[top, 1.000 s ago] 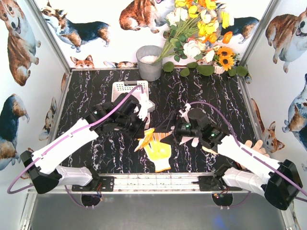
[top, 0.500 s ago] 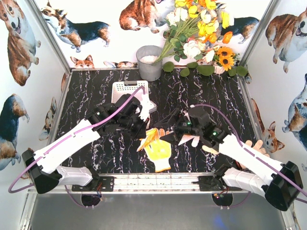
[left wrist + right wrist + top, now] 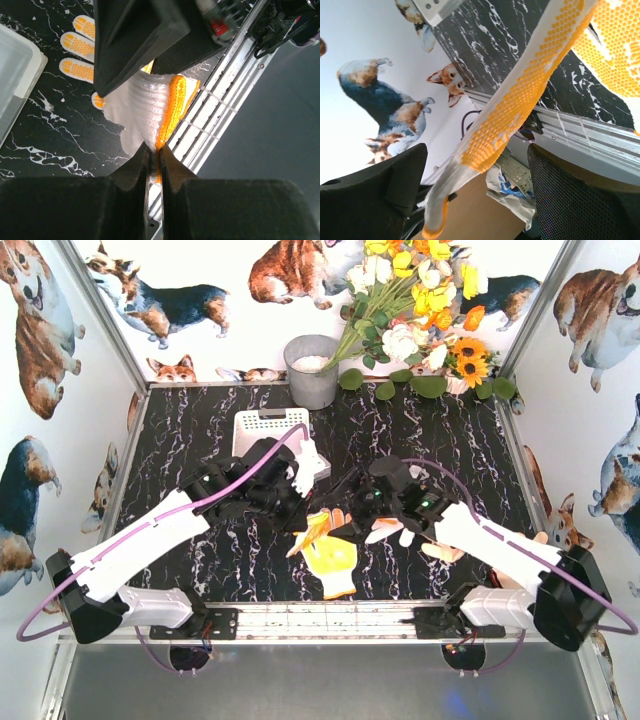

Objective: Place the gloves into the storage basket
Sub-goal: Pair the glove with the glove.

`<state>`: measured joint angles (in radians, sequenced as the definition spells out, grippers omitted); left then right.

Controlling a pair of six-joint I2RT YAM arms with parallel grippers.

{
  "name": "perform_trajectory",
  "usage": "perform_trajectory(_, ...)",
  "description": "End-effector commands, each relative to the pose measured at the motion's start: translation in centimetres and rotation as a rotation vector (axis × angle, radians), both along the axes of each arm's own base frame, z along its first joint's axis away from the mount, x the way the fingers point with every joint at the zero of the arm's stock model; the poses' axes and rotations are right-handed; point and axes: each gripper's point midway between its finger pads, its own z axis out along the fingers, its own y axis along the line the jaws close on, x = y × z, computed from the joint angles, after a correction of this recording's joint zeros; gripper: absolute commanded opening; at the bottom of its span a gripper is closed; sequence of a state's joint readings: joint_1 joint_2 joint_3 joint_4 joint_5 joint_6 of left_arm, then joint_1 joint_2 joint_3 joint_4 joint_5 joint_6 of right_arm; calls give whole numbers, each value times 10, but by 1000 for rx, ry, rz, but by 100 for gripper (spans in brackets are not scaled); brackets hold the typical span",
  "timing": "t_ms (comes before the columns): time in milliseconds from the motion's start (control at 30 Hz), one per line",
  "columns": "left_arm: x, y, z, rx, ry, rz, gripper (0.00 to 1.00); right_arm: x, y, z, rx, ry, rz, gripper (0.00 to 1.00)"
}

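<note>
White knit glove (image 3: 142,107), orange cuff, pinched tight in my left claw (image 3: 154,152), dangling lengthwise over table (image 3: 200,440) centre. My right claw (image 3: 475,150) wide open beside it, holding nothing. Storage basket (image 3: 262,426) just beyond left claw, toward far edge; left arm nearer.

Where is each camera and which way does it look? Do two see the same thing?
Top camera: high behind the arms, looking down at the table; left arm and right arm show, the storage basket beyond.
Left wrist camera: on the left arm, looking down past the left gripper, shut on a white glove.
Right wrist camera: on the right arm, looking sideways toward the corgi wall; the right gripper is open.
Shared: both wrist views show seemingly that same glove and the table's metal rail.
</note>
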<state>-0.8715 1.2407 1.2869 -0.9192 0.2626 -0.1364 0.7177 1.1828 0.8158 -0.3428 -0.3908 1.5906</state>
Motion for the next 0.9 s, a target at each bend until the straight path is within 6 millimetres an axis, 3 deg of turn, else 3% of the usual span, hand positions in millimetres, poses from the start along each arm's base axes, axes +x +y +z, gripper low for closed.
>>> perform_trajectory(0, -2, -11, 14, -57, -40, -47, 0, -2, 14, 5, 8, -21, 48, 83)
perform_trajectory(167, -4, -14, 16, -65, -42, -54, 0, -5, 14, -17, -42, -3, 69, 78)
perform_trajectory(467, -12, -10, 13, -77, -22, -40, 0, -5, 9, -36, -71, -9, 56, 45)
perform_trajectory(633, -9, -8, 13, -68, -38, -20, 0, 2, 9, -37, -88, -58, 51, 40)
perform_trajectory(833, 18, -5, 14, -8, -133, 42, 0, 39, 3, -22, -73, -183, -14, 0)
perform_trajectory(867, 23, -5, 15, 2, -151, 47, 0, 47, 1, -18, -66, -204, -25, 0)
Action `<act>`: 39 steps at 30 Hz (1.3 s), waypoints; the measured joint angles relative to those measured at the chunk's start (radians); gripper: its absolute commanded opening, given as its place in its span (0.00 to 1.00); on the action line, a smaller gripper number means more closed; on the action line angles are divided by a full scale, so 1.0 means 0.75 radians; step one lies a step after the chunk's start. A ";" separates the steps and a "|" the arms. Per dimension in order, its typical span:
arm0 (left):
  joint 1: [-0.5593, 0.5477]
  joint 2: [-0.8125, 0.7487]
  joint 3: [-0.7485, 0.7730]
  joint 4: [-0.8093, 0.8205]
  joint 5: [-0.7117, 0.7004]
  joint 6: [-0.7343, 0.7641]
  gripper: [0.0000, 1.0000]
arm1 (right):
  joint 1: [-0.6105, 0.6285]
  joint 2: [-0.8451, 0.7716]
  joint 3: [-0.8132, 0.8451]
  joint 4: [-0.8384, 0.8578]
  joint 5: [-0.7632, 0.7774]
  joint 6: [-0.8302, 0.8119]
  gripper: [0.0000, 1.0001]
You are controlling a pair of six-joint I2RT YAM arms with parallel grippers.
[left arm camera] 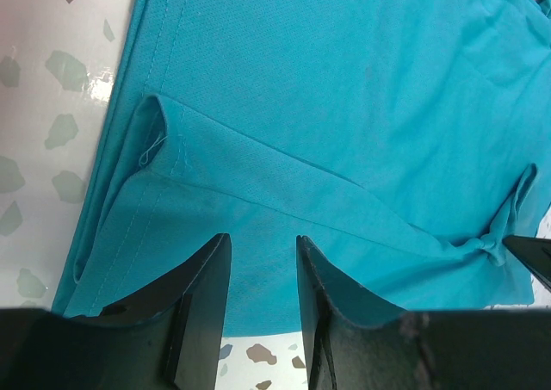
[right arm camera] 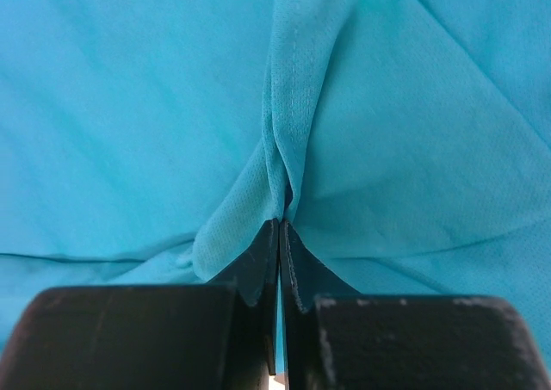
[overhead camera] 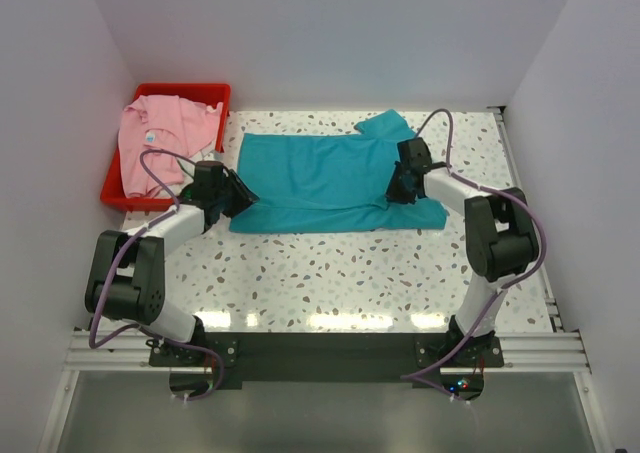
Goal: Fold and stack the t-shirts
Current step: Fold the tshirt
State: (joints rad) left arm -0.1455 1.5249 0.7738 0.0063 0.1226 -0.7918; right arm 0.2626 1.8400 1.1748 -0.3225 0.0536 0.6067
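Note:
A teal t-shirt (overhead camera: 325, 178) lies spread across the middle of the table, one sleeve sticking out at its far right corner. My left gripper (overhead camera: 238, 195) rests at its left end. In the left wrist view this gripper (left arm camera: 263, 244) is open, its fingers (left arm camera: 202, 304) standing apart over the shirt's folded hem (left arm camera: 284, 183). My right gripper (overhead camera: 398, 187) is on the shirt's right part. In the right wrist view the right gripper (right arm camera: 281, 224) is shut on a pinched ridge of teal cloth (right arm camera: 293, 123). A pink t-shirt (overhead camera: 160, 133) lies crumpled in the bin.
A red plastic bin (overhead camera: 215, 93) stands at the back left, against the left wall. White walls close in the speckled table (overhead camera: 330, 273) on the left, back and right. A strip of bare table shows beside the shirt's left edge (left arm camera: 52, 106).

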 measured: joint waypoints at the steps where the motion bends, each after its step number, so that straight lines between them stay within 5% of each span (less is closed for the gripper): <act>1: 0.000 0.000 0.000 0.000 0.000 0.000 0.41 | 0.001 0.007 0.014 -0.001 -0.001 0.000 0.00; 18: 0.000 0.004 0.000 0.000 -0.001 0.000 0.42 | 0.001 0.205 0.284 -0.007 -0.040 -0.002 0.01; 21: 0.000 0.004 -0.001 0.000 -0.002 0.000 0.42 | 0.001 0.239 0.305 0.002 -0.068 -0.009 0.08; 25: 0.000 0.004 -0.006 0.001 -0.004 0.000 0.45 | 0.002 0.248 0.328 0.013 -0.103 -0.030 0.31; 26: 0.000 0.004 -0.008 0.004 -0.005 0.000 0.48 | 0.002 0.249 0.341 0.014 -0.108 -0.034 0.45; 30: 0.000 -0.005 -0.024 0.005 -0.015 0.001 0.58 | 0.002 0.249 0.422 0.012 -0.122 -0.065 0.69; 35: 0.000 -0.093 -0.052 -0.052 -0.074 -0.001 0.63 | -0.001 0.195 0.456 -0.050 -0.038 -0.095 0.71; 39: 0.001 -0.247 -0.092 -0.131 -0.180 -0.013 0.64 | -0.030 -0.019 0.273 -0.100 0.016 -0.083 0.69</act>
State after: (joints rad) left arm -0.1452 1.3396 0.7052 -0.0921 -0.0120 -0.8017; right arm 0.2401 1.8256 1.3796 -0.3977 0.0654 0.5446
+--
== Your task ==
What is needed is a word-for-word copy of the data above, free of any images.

== Answer to the problem ==
[top, 1.000 s ago] 
[top, 0.500 s ago] 
[left wrist + right wrist + top, now] 

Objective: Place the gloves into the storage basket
Sub-goal: Pair the glove with the glove.

`<state>`: measured joint angles (in radians, sequenced as the definition spells out, grippers omitted); left then right.

Controlling a pair of six-joint I2RT YAM arms with parallel grippers.

{
  "name": "perform_trajectory",
  "usage": "perform_trajectory(_, ...)",
  "description": "End-effector commands, each relative to the pose measured at the motion's start: translation in centimetres and rotation as a rotation vector (axis × angle, radians), both along the axes of each arm's own base frame, z along its first joint's axis away from the mount, x the way the fingers point with every joint at the zero of the arm's stock model; the poses' axes and rotations are right-handed; point and axes: each gripper's point midway between its finger pads, its own z axis out along the fingers, its own y axis along the line the jaws close on, x = y × z, computed from the joint angles, after a correction of this recording's joint zeros; gripper: absolute commanded opening; at the bottom of its span a gripper is closed; sequence of a state's joint readings: joint_1 joint_2 joint_3 joint_4 joint_5 joint_6 of left_arm, then joint_1 joint_2 joint_3 joint_4 joint_5 joint_6 of right_arm; calls give whole numbers, each value times 10, but by 1000 for rx, ry, rz, but by 100 for gripper (spans in brackets are not scaled); brackets hold the typical span",
  "timing": "t_ms (comes before the columns): time in milliseconds from the motion's start (control at 30 Hz), one per line",
  "columns": "left_arm: x, y, z, rx, ry, rz, gripper (0.00 to 1.00); right_arm: x, y, z, rx, ry, rz, gripper (0.00 to 1.00)"
}

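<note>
White knit glove (image 3: 142,107), orange cuff, pinched tight in my left claw (image 3: 154,152), dangling lengthwise over table (image 3: 200,440) centre. My right claw (image 3: 475,150) wide open beside it, holding nothing. Storage basket (image 3: 262,426) just beyond left claw, toward far edge; left arm nearer.

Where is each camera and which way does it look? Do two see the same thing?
Top camera: high behind the arms, looking down at the table; left arm and right arm show, the storage basket beyond.
Left wrist camera: on the left arm, looking down past the left gripper, shut on a white glove.
Right wrist camera: on the right arm, looking sideways toward the corgi wall; the right gripper is open.
Shared: both wrist views show seemingly that same glove and the table's metal rail.
</note>
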<state>-0.8715 1.2407 1.2869 -0.9192 0.2626 -0.1364 0.7177 1.1828 0.8158 -0.3428 -0.3908 1.5906</state>
Motion for the next 0.9 s, a target at each bend until the straight path is within 6 millimetres an axis, 3 deg of turn, else 3% of the usual span, hand positions in millimetres, poses from the start along each arm's base axes, axes +x +y +z, gripper low for closed.
>>> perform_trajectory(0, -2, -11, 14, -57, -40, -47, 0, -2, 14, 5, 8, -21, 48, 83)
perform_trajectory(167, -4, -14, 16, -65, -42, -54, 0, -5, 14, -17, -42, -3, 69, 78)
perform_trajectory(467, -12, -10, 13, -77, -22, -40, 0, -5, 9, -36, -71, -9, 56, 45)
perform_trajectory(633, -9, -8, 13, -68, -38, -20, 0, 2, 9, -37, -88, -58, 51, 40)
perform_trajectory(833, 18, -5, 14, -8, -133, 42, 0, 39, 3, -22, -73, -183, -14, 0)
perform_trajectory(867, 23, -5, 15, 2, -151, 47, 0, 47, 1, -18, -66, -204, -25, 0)
Action `<act>`: 39 steps at 30 Hz (1.3 s), waypoints; the measured joint angles relative to those measured at the chunk's start (radians); gripper: its absolute commanded opening, given as its place in its span (0.00 to 1.00); on the action line, a smaller gripper number means more closed; on the action line angles are divided by a full scale, so 1.0 means 0.75 radians; step one lies a step after the chunk's start. A ";" separates the steps and a "|" the arms. Per dimension in order, its typical span:
arm0 (left):
  joint 1: [-0.5593, 0.5477]
  joint 2: [-0.8125, 0.7487]
  joint 3: [-0.7485, 0.7730]
  joint 4: [-0.8093, 0.8205]
  joint 5: [-0.7117, 0.7004]
  joint 6: [-0.7343, 0.7641]
  gripper: [0.0000, 1.0000]
arm1 (right):
  joint 1: [-0.6105, 0.6285]
  joint 2: [-0.8451, 0.7716]
  joint 3: [-0.8132, 0.8451]
  joint 4: [-0.8384, 0.8578]
  joint 5: [-0.7632, 0.7774]
  joint 6: [-0.8302, 0.8119]
  gripper: [0.0000, 1.0001]
You are controlling a pair of six-joint I2RT YAM arms with parallel grippers.
[left arm camera] 
[right arm camera] 
[overhead camera] 
Goal: Fold and stack the t-shirts
Current step: Fold the tshirt
State: (joints rad) left arm -0.1455 1.5249 0.7738 0.0063 0.1226 -0.7918; right arm 0.2626 1.8400 1.1748 -0.3225 0.0536 0.6067
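Note:
A teal t-shirt (overhead camera: 325, 178) lies spread across the middle of the table, one sleeve sticking out at its far right corner. My left gripper (overhead camera: 238, 195) rests at its left end. In the left wrist view this gripper (left arm camera: 263, 244) is open, its fingers (left arm camera: 202, 304) standing apart over the shirt's folded hem (left arm camera: 284, 183). My right gripper (overhead camera: 398, 187) is on the shirt's right part. In the right wrist view the right gripper (right arm camera: 281, 224) is shut on a pinched ridge of teal cloth (right arm camera: 293, 123). A pink t-shirt (overhead camera: 160, 133) lies crumpled in the bin.
A red plastic bin (overhead camera: 215, 93) stands at the back left, against the left wall. White walls close in the speckled table (overhead camera: 330, 273) on the left, back and right. A strip of bare table shows beside the shirt's left edge (left arm camera: 52, 106).
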
 measured: joint waypoints at the steps where the motion bends, each after its step number, so that straight lines between them stay within 5% of each span (less is closed for the gripper): <act>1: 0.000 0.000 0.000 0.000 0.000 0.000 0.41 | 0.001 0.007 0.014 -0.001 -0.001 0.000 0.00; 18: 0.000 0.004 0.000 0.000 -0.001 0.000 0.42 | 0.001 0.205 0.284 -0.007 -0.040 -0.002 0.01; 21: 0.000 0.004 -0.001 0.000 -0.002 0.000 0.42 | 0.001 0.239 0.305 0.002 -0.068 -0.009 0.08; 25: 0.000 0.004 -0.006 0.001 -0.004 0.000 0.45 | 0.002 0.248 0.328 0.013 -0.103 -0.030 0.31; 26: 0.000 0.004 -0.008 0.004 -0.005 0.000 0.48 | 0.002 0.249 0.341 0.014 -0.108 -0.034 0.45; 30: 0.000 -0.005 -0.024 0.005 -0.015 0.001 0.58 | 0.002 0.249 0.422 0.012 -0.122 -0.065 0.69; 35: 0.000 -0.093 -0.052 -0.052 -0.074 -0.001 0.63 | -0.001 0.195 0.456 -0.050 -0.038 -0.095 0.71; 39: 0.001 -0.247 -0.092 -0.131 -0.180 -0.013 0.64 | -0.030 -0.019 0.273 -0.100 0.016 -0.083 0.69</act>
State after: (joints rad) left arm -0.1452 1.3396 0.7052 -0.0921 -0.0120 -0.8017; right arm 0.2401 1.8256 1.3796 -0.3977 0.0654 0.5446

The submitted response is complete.